Spatial operations use geometry functions to take spatial data as input, analyze the data, then produce output data that is the derivative of the analysis performed on the input data.
Derived data you can obtain from a spatial operation includes the following:
- A polygon that is a buffer around an input feature
A single feature that is a result of analysis performed on a collection of geometries
- A single feature that is the result of a comparison to determine the part of a feature that does not inhabit the same physical space as another feature
- A single feature that is the result of a comparison to find the parts of a feature that intersect the physical space of another feature
- A multipart feature that is made up of the parts of both input features that do not inhabit the same physical space as one another
- A feature that is the union of two geometries
The analysis performed on the input data returns the coordinates or text representation of the resultant geometries. You can use that information as part of a larger query to perform further analysis, or you can use the results as input to another table.
For example, you could include a buffer operation in the WHERE clause of an intersect query to determine if the specified geometry intersects an area of specified size around another geometry.
The following examples use ST_Geometry functions.
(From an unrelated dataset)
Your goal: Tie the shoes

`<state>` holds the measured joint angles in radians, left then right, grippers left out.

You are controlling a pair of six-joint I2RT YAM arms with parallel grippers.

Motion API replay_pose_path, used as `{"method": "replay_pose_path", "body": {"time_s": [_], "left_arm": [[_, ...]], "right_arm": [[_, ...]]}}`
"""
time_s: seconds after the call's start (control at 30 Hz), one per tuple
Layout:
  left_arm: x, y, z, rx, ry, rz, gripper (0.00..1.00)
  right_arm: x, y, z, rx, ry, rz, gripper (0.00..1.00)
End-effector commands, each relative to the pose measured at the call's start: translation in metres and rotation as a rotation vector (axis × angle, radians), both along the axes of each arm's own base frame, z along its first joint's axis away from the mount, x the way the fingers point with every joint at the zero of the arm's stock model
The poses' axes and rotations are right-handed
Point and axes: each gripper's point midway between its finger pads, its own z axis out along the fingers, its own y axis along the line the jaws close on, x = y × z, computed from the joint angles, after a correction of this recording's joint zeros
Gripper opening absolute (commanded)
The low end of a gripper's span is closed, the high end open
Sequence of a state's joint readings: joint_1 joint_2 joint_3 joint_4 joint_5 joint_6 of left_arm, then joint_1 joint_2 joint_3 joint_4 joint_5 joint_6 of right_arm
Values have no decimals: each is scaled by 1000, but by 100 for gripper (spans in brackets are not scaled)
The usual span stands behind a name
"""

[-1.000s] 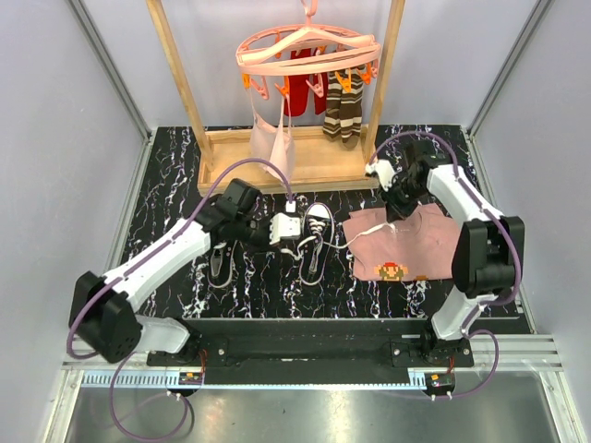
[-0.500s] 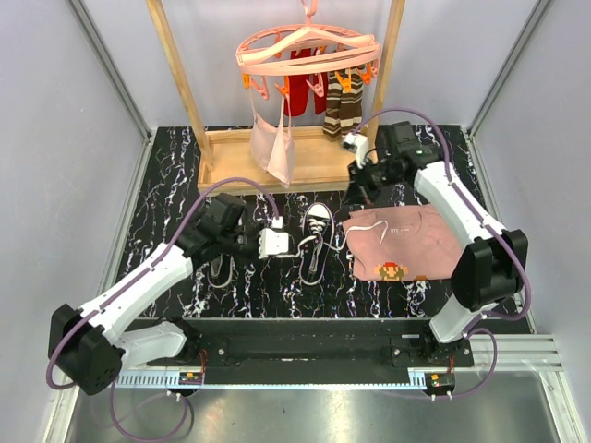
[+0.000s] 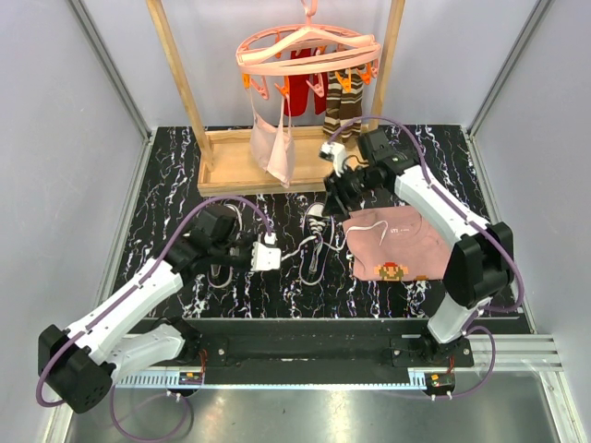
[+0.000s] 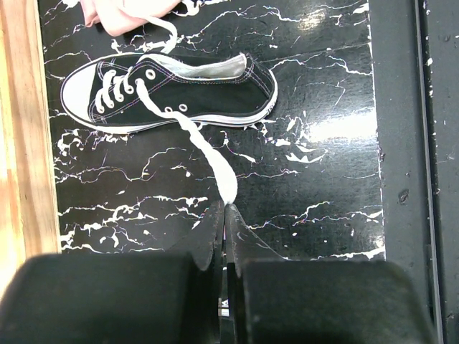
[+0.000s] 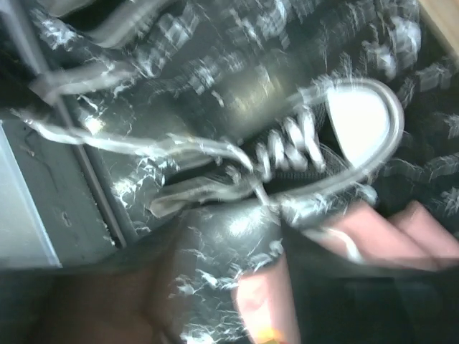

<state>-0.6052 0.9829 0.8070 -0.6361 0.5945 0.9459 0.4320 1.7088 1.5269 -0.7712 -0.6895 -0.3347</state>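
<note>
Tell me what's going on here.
Two robot arms are working on a black sneaker. The left claw is shut on one white lace, stretched out from it. The right claw hovers near the toe; blur hides whether it is open. The other lace end lies loose on the pink cloth. No knot is tied yet.
</note>
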Motion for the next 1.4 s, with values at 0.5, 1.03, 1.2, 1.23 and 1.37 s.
{"method": "replay_pose_path", "body": {"time_s": [0.5,1.03,1.2,1.23,1.37], "left_arm": [[6,-10,1,1,15,-27,0],[8,-9,2,4,0,-22,0],[7,-9,7,-29,-72,-40,0],[9,-9,12,-40,-99,-37,0],[9,-7,12,-42,-133,-42,0]], "right_arm": [[37,-192,-109,-485,71,-212,72],[32,-132,-46,-148,47,-183,0],[-3,-46,22,38,-18,-20,0],[-8,-33,28,55,-26,7,0],[-21,27,48,126,-24,79,0]]}}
For the specific geometry functions and syntax used for another database and spatial data type, read the documentation specific to that database and data type.
In this example, notifications have to be sent to all property owners within 1,000 feet of a street closure. The WHERE clause generates a 1,000-foot buffer around the street that will be closed. That buffer is then compared to the properties in the area to see which ones are intersected by the buffer.
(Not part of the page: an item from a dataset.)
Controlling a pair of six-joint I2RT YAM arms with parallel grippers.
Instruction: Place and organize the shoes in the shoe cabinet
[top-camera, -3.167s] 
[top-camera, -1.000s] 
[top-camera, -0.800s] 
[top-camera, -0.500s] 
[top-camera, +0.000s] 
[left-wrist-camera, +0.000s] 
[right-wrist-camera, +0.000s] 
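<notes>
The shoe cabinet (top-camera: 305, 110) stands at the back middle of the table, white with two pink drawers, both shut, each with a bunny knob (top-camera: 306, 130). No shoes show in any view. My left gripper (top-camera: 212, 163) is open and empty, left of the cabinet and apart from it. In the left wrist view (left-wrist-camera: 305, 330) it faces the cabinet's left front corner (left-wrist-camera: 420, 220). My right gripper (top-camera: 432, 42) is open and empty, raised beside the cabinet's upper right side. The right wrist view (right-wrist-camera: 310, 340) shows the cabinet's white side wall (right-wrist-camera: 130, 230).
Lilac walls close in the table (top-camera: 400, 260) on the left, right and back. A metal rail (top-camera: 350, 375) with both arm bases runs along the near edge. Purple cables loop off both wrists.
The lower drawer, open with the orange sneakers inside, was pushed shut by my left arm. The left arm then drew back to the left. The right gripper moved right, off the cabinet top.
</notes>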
SELECT p.owner,p.address,s.stname FROM parcels p, streets s WHERE s.stname = 'Main' AND sde.st_intersects (p.shape, sde.st_buffer (s.shape, 1000)) = 't';
In this example, one specific street (Main) is chosen in the WHERE clause, then a buffer is created around the street and compared to the features in the parcels table to determine if they intersect.* For all parcels that are intersected by the buffer on Main Street, the parcel owner name and address are returned.
*The order in which the parts of the WHERE clause are executed depends on the database optimizer.
The following is an example of taking the results of a spatial operation (union) performed on tables containing neighborhood and school district areas and inserting the resultant features into another table:
INSERT INTO combo c (shape) VALUES ( (SELECT sde.st_union (n.shape,d.shape) FROM neighborhoods n, school_districts d),5);
For more information on using spatial operators with ST_Geometry, see Spatial operation functions for ST_Geometry. For information on using spatial operators with IBM DB2, IBM Informix, Oracle Spatial, PostGIS, or Microsoft SQL Server spatial types, see the documentation for those database management systems.